Feraheme (ferumoxytol) Injection for Intravenous (IV) use is indicated for the treatment of iron deficiency anemia in adult patients with chronic kidney disease. Feraheme is contraindicated in patients with known hypersensitivity to Feraheme or any of its components.

Warnings and precautions

Serious hypersensitivity reactions, including anaphylactic-type reactions, some of which have been life-threatening and fatal, have been reported in patients receiving Feraheme. Observe patients for signs and symptoms of hypersensitivity during and after Feraheme administration for at least 30 minutes and until clinically stable following completion of each administration. Only administer the drug when personnel and therapies are immediately available for the treatment of anaphylaxis and other hypersensitivity reactions.  Anaphylactic-type reactions, presenting with cardiac/cardiorespiratory arrest, clinically significant hypotension, syncope, and unresponsiveness have been reported in the post-marketing experience. In clinical studies, serious hypersensitivity reactions were  reported in 0.2% (3/1,726) of subjects receiving Feraheme. Other adverse reactions potentially  associated with hypersensitivity (e.g., pruritus, rash, urticaria or wheezing) were reported in  3.7% (63/1,726) of subjects.

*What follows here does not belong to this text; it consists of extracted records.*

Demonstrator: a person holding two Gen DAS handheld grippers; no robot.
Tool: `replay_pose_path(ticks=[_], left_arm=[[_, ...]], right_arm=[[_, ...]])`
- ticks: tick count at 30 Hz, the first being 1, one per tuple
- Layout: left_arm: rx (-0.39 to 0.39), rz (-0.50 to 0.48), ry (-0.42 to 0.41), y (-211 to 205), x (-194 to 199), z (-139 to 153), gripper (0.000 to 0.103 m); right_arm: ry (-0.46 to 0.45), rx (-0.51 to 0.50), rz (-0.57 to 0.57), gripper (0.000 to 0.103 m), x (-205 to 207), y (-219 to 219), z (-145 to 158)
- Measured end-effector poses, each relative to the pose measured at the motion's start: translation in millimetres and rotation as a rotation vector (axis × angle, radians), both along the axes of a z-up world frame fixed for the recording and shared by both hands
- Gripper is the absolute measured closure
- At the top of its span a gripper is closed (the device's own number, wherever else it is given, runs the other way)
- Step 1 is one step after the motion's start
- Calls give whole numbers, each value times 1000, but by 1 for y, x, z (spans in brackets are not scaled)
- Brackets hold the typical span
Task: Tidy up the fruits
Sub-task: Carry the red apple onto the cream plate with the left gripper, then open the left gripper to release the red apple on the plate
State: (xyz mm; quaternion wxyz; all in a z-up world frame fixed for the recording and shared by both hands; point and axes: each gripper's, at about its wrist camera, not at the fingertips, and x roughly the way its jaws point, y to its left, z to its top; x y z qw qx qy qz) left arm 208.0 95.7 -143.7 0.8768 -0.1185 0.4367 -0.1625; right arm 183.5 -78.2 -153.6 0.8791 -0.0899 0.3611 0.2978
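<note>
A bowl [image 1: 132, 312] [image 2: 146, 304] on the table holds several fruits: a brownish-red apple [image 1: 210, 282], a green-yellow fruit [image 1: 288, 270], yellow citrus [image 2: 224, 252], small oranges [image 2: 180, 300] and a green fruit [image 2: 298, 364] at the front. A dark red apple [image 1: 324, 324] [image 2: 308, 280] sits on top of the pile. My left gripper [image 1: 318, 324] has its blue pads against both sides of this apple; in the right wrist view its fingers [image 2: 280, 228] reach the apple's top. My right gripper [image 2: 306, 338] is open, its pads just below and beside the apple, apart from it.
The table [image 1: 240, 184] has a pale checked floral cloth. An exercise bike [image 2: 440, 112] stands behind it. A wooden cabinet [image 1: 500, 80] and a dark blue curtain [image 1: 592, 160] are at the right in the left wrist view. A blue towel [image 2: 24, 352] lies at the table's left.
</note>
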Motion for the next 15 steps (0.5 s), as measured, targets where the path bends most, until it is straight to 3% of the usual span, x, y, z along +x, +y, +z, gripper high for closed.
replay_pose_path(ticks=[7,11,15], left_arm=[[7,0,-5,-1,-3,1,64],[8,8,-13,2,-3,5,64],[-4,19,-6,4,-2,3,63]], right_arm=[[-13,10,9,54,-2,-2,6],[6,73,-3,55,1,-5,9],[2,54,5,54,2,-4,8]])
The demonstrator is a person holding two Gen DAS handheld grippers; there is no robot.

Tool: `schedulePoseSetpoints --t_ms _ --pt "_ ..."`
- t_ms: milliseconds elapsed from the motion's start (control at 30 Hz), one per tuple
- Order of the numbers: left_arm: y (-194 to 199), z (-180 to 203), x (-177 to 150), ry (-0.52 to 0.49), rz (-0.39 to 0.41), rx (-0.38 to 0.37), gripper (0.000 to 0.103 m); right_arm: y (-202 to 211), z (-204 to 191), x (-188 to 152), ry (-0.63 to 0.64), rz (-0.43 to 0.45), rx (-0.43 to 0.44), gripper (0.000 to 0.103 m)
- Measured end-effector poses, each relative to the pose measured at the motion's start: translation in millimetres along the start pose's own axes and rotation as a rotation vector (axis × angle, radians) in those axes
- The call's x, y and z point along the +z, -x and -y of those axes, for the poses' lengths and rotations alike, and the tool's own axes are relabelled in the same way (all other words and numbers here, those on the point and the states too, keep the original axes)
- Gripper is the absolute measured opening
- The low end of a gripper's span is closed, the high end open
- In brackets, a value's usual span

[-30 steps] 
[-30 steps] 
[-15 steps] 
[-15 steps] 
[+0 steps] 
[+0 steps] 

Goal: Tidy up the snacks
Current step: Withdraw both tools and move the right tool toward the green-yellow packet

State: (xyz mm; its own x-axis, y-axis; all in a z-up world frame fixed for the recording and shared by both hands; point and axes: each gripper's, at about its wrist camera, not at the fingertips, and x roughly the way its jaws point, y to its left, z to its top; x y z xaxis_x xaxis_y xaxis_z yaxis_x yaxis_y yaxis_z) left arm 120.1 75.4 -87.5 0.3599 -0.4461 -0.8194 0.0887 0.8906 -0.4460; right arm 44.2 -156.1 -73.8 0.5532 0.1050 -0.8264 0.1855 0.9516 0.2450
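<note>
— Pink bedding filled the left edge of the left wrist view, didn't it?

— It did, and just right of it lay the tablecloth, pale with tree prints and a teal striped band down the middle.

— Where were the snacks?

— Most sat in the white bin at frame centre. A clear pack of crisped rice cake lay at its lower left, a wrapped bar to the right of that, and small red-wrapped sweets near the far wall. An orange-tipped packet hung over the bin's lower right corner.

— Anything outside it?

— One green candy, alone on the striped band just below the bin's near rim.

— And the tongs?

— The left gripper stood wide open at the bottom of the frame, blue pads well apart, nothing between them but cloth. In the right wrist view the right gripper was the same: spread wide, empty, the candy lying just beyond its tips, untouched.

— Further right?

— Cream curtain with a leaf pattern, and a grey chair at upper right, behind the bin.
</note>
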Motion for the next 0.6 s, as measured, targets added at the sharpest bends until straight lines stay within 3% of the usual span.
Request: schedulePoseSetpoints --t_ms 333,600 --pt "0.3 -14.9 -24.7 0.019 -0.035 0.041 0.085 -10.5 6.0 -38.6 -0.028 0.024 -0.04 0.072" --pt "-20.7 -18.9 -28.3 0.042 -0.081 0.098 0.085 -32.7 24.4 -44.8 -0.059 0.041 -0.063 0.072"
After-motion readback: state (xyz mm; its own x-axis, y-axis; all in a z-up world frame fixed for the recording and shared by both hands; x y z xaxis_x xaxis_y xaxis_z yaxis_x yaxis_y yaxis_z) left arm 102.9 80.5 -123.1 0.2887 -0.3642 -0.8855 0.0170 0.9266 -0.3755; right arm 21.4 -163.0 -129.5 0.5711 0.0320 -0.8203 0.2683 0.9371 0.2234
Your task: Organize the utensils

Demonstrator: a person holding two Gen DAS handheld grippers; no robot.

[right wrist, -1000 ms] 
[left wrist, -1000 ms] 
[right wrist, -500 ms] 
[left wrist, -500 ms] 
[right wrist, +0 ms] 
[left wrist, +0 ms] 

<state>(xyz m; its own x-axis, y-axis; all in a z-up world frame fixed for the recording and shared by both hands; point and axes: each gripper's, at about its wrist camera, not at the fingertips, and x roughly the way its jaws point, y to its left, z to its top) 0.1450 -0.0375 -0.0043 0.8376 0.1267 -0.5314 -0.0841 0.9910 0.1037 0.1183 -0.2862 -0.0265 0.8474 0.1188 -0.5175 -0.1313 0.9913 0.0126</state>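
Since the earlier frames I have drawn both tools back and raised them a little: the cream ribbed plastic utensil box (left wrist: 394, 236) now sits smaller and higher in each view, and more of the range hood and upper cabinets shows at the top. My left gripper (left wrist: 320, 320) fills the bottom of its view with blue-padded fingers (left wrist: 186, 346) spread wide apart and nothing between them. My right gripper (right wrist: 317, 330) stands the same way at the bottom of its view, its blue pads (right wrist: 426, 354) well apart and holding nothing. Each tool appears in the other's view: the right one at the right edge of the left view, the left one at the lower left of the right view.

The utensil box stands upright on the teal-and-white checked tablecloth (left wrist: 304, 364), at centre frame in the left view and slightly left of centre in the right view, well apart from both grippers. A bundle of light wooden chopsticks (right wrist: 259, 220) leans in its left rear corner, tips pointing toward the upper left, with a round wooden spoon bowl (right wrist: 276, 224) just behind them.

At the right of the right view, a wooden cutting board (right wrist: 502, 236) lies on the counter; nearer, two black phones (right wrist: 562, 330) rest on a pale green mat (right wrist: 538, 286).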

Severe adverse reactions of clinically significant hypotension have been reported in the post-marketing experience. In clinical studies, hypotension was reported in 1.9% (33/1,726) of subjects, including three patients with serious hypotensive reactions. Monitor for signs and symptoms of hypotension following each Feraheme  injection.

Excessive therapy with parenteral iron can lead to excess storage of iron with the possibility of iatrogenic hemosiderosis. Patients should be regularly monitored for hematologic response during parenteral iron therapy, noting that lab assays may overestimate serum iron and transferrin bound iron values in the 24 hours following administration of Feraheme.